Cahaya televisi bergelombang, tak ada siaran apa pun disana, yang memenuhi layarnya hanyalah bintik hitam putih yang berdesakan tidak beraturan. Botol minuman sudah kosong, demikian juga dengan gelas kaca yang tergeletak disebelahnya. Dan di atas sofa berlapiskan selimut abu-abu terbaring seorang lelaki tua dengan setelan kemeja putih lusuh.
_________________________
Perlahan rembulan mengintip
Lewat jendela kaca yang menggigil
Ternyata cahaya purnama
Tak sanggup menghangatkannya
Dari malam, dari angin kenangan
_________________________
Bayangan di bawah jendela berhenti, lalu bergerak naik kesamping jendela. Wajah perempuan muda putih tadi mengintip seperti cahaya rembulan lewat jendela, bola mata keemasannya memandang sedih kearah sosok lelaki yang tertidur lelap di atas shopa. Rasa sedih mengarungi samudra perasaannya, membuat dia ingin menangis namun sudah lama dia tidak mampu menangis lagi. Kadang dia pun bertanya pada dirinya sendiri. Apakah jantung ini masih bisa berdebar-debar saat perasaan seperti ini muncul. Namun nafas dengan asap dingin membuat asanya jadi melonggar.

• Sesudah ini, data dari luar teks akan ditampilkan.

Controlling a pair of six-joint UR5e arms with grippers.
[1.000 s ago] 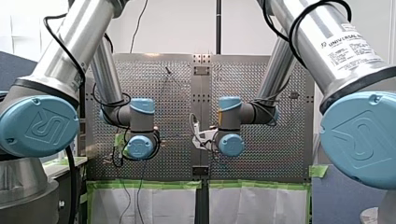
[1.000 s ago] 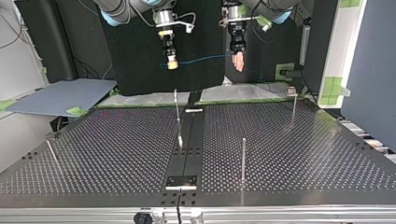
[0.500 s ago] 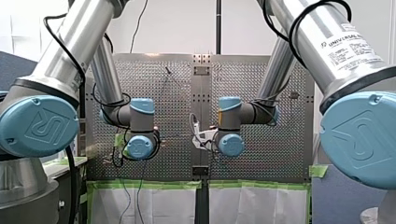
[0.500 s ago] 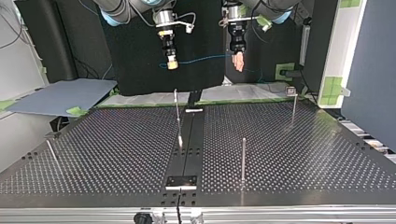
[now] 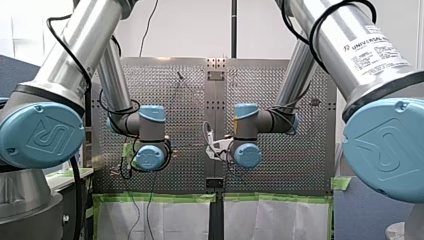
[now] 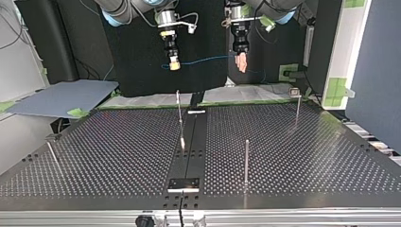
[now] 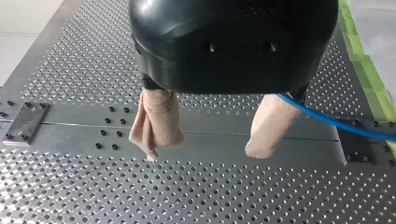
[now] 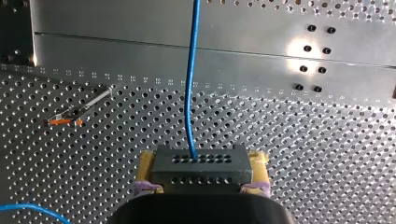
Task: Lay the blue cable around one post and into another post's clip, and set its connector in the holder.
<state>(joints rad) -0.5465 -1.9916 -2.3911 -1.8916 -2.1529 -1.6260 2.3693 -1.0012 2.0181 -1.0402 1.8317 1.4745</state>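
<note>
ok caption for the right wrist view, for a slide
The right gripper clamps the black connector, blue cable running ahead over the perforated table.

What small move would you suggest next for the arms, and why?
Probably lower both arms toward the table: my right end effector is shut on the connector, and the blue cable hangs in the air between it and my left end effector, clear of the posts.

Front, top views face across table [image 6: 307,156]; wrist views close above.
</note>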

__________________________
Mimpi buruk membangunkannya
Dari tidur yang tidak lama
Lalu sekilas bayangan menimpa raut wajahnya
Membuat dia bergerak kedekat jendela
Hampa, harap, menguap
Seperti malam-malam yang sudah lewat
__________________________
“Leli,” panggilnya gugup sembari membuka jendela. Wajah tuanya menjenguk ke halaman rumah yang sepi. “Jika itu kau maka perlihatkanlah dirimu,” ucapnya setengah berteriak, namun cukup lama dia membisu tak juga ada jawaban. Dia pun menyandarkan kepalanya ke kayu jendela dengan air mata membasahi baju kemeja putih lusuhnya. Lelaki tua itu pilu untuk yang kesekian kali.
<>
14 tahun yang lalu
Malam cerah berhias bintang dengan rembulan yang bertengger diantaranya, sabit indah dengan lengkungan gelap yang menutupinya, bergerak mengikuti pergerakan mobil yang melaju dijalan sepi. Sepasang kekasih yang baru 2 hari merajut rumah tangga itu berencana menghabiskan bulan madu mereka di vila indah yang ada di daerah penggunakan.
______________________________________
Selendang jinggamu berkibar menyapu malam
Mengalihkan dinginnya angin
Menghangatkan suasanan hati
Dan saat kau merapatkan dirimu dipelukanku
Debar jantung kita beradu bersahutan
Menguat, menjadikan malam hanya milik kita berdua
_____________________________________
Lonceng kastil tua yang berada diseberang danau tepat vila mereka berada, berdentang menggema melewati pepohonan pinus yang bergoyang. Membuat pasangan tadi menatap keluar kearah lampu kastil yang mereka lihat dari jendela vila. Tiba-tiba saja lampu vila padam, keadaan ruangan tempat mereka berada menjadi gelap gulita.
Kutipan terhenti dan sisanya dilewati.